WHO’s interactions with the private sector can be categorized into three approaches (alongside tax, regulation and awareness-raising). First is recusal from an industry. This is the approach to the Tobacco industry. WHO will have nothing to do with them. Since the Framework Convention on Tobacco Control was passed in 2003, smoking rates have fallen by 1/3.
Second is engagement with an industry. An example of this is elimination of industrial transfats. Since WHO first called for the global elimination of industrially produced trans fat in 2018 – with an elimination target set for 2023 – population coverage of best-practice policies has increased almost six-fold. Forty-three countries have now implemented best-practice policies for tackling trans fat in food, with 2.8 billion people protected globally. Despite substantial progress, however, this still leaves 5 billion worldwide at risk from trans fat’s devastating health impacts with the global goal for its total elimination in 2023 remaining unattainable at this time.
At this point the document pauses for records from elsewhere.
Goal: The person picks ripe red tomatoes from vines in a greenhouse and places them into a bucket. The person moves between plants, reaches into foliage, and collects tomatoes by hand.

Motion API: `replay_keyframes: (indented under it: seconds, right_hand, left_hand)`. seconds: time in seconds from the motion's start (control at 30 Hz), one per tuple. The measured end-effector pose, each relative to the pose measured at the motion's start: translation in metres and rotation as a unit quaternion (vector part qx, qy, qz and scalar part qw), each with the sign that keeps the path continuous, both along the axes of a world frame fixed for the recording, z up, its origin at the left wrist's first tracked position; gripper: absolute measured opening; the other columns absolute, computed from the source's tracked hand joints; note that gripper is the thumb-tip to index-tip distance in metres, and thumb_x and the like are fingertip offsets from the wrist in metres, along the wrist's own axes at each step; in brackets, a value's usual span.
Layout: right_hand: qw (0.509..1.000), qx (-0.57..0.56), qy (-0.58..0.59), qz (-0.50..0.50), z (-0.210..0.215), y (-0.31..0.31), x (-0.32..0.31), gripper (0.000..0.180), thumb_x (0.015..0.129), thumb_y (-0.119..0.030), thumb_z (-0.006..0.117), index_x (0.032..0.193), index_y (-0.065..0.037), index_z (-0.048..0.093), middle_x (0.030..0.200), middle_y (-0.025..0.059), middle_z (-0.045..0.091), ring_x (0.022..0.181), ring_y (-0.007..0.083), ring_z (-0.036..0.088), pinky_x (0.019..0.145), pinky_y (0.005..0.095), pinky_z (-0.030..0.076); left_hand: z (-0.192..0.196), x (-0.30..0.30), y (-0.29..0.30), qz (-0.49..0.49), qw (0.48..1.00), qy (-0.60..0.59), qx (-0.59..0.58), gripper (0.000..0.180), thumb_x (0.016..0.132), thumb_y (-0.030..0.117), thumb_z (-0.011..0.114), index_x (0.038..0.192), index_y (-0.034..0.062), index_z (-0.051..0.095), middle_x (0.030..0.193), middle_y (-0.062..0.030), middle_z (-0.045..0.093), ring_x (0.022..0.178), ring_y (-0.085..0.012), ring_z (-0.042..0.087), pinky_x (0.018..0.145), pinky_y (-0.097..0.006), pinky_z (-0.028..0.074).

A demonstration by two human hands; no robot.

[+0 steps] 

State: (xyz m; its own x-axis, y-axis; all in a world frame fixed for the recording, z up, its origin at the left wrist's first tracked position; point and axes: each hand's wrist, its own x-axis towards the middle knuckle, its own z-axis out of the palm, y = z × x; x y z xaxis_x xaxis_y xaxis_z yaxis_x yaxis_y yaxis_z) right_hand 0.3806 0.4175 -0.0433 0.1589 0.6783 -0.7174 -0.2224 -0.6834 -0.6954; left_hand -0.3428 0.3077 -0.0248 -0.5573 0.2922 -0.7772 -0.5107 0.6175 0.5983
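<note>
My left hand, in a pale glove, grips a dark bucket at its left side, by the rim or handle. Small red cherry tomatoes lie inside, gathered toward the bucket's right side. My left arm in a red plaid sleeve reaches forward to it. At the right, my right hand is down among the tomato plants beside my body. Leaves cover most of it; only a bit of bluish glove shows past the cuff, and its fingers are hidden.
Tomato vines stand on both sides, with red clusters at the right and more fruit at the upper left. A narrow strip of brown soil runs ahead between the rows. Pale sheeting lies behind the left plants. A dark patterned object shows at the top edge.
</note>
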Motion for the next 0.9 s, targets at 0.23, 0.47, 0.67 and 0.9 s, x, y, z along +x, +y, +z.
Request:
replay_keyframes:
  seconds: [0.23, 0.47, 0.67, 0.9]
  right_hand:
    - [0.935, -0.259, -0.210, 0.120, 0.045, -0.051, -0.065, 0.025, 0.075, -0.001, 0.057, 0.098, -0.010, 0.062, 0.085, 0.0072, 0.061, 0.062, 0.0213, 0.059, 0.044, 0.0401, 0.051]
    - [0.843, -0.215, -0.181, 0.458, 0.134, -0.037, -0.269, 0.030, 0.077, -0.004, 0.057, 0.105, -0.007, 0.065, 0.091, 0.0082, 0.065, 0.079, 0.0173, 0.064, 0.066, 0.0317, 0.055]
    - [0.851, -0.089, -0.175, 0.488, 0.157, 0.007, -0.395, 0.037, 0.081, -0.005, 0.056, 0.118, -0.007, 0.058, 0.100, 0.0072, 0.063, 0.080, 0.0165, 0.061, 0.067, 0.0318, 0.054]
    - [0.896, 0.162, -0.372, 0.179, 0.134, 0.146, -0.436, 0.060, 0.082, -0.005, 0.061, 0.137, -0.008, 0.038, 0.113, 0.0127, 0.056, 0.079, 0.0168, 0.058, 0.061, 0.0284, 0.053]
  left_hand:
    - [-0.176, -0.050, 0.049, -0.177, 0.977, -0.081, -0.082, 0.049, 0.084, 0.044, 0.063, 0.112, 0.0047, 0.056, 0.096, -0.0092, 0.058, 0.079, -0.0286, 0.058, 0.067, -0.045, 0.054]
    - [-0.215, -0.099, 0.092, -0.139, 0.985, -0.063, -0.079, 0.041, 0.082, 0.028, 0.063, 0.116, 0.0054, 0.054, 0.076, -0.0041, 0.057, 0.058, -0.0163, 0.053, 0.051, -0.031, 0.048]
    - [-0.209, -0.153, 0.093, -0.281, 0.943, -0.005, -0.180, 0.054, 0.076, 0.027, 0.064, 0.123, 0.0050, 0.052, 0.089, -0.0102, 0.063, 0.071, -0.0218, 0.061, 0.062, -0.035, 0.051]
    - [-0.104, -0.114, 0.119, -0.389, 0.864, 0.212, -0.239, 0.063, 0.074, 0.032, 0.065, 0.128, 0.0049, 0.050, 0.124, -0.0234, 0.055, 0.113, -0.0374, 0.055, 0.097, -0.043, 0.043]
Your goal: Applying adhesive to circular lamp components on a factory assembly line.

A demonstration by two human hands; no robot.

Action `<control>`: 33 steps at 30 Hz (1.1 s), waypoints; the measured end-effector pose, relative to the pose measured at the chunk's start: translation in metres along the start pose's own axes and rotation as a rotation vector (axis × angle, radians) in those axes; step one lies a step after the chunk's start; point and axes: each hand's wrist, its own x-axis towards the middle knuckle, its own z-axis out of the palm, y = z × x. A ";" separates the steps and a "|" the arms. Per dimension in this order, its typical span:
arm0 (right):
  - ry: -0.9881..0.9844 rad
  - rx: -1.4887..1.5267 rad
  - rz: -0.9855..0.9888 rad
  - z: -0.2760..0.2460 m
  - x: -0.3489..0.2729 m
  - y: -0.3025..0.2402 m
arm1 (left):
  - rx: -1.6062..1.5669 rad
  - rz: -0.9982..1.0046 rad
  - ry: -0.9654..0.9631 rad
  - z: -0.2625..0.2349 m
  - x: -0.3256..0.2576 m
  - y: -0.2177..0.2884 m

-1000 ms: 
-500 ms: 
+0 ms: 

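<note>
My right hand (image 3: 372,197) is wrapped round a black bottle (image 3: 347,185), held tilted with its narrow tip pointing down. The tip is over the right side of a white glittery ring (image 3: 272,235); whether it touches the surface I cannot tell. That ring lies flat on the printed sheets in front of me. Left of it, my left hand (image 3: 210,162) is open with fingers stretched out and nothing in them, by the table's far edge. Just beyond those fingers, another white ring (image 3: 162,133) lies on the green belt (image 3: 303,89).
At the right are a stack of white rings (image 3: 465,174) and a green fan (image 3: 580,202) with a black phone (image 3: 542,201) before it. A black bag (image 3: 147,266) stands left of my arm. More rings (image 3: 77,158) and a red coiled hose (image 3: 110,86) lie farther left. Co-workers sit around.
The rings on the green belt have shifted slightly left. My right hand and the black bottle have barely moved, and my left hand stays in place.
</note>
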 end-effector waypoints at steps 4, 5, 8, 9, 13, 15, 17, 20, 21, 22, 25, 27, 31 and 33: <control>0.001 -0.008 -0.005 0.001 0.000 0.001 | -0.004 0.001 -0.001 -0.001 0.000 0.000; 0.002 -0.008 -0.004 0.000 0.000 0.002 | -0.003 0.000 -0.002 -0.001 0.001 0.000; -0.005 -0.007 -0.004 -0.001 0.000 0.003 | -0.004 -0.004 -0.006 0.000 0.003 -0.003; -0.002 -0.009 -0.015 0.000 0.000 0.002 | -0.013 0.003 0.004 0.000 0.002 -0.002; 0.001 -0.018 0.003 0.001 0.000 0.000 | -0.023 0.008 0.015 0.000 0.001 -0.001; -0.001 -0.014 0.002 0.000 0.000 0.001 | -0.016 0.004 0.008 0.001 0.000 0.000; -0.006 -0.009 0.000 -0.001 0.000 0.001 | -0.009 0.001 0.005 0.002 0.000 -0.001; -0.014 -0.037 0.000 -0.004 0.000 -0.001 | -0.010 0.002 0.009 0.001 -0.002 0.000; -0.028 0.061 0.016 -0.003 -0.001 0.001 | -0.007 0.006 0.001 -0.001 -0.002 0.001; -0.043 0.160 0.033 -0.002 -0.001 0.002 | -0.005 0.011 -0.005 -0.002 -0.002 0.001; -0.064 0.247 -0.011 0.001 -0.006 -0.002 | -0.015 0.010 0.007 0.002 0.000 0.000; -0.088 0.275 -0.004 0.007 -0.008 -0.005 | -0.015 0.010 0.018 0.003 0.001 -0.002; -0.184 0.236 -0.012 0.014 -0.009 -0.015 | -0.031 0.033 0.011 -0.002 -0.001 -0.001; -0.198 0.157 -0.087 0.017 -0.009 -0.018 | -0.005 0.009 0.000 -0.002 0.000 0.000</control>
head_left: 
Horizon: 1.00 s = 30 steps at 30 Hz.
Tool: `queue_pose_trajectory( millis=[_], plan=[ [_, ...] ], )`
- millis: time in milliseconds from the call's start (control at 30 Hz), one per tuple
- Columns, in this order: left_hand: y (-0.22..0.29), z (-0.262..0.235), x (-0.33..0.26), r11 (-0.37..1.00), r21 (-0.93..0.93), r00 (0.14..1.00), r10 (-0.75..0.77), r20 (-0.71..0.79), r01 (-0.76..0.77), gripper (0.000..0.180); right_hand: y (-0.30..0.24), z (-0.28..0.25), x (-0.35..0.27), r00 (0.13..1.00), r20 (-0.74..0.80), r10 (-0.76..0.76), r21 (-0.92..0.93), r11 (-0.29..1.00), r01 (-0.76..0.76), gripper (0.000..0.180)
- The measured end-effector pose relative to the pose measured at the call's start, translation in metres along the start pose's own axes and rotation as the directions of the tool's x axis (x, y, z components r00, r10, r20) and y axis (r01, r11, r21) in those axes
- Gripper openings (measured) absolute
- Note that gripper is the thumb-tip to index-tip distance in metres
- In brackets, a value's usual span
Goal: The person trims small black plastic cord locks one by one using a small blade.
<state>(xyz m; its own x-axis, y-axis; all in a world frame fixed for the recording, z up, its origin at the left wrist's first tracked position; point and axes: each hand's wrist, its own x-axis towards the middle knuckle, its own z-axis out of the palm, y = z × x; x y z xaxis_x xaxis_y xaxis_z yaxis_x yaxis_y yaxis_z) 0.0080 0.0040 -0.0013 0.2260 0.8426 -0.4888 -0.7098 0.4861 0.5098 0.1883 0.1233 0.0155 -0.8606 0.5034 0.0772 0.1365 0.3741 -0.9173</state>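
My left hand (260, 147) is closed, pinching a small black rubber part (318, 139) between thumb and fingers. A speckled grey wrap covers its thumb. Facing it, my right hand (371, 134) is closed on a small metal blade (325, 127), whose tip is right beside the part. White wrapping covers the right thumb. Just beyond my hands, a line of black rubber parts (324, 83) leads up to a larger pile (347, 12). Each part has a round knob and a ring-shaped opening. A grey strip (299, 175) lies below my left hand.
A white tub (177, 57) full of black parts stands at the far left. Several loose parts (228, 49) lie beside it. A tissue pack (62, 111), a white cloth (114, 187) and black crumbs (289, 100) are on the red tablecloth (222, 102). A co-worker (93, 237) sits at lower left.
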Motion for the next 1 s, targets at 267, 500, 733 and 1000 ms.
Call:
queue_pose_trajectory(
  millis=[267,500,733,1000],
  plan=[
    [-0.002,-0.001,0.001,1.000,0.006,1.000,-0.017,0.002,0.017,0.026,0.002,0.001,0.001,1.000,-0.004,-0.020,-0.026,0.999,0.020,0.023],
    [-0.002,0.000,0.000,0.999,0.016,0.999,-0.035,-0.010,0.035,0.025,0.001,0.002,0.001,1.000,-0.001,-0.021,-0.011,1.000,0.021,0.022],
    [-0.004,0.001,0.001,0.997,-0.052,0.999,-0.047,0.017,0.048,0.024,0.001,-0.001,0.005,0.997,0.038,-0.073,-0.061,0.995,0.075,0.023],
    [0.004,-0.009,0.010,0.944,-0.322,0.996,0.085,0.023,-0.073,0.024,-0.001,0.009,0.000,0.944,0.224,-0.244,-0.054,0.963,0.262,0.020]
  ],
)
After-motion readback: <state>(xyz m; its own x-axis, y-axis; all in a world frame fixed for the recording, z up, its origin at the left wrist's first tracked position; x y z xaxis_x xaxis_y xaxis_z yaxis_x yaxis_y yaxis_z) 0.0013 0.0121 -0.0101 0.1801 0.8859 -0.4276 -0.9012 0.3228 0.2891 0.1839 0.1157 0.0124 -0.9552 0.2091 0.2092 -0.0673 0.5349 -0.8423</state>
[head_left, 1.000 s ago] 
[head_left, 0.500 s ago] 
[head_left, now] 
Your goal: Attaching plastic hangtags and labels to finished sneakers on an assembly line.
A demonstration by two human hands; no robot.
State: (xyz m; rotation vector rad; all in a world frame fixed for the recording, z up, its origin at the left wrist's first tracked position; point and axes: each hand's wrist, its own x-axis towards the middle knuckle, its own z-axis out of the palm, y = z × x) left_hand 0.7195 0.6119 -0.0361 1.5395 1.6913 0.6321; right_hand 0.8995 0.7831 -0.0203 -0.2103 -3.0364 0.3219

A third approach, more recent and less well known, is shareholder activism. During the pandemic, vaccine inequity might have cost more than one million lives. Based on the model of Engine Number 1 in climate, Oxfam sponsored shareholder resolutions at the 2022 Annual General Meetings of several pharmaceutical companies. The resolution at the Moderna AGM urged the company to study the feasibility of transferring vaccine technology and know-how to urgently ramp up production and improve sustainable access around the world. Dr. Tedros presented the resolution at the Moderna Annual General Meeting, the first time to my knowledge a senior UN Official made a direct appeal to a company’s shareholders. The resolution gained 24% of the vote, a “good showing” for a first time shareholder proposal, and it was recently reintroduced. Imagine if every year this mechanism was used by UN agenices in partnership with civil society to bring attention and action to the greatest threats to health.
Meet WHO Colleagues
Throughout this series I have been writing about WHO colleagues at the forefront of ways to speed up the SDGs. WHO’s Director of Partnerships, my friend and colleague Gaudenz Silberschmidt, leads this area with great energy and thoughtfulness. Gaudenz was responsible not only for the negotiation of WHO’s Framework for Engagement of Non-State Actors (which governs WHO’s interactions) but also with a recent, rapid, and fulsome expansion of the partnerships themselves.
One of the joys of my time at WHO has been working with two WHO colleagues in the Secretariat of SDG 3 GAP, Hendrik Schmitz Guinote and Isadora Quick. I couldn’t have asked for better colleagues.
Conclusion
This is the final post (for now) in this series on speeding up the SDGs. An overview showed that at the midpoint of the SDG period the health related SDGs were lagging and acceleration is needed. Three subsequent posts explored key ways to speed up SDGs: delivery for impact, innovation, and (in this post) partnerships. These approaches go beyond specific thematic approaches to improve systems that could be used to promote any content area. WHO has concrete pilots in each that if scaled could accelerate SDGs, and these experiences in health could inform the SDGs as a whole. Complementing initiatives that focus on advocacy and finance, these approaches to speeding up SDGs focus on execution and implementation. I hope that as we approach the SDG Summit in September 2023, we make plans to scale these approaches across the SDGs. That would truly be multilateralism with results!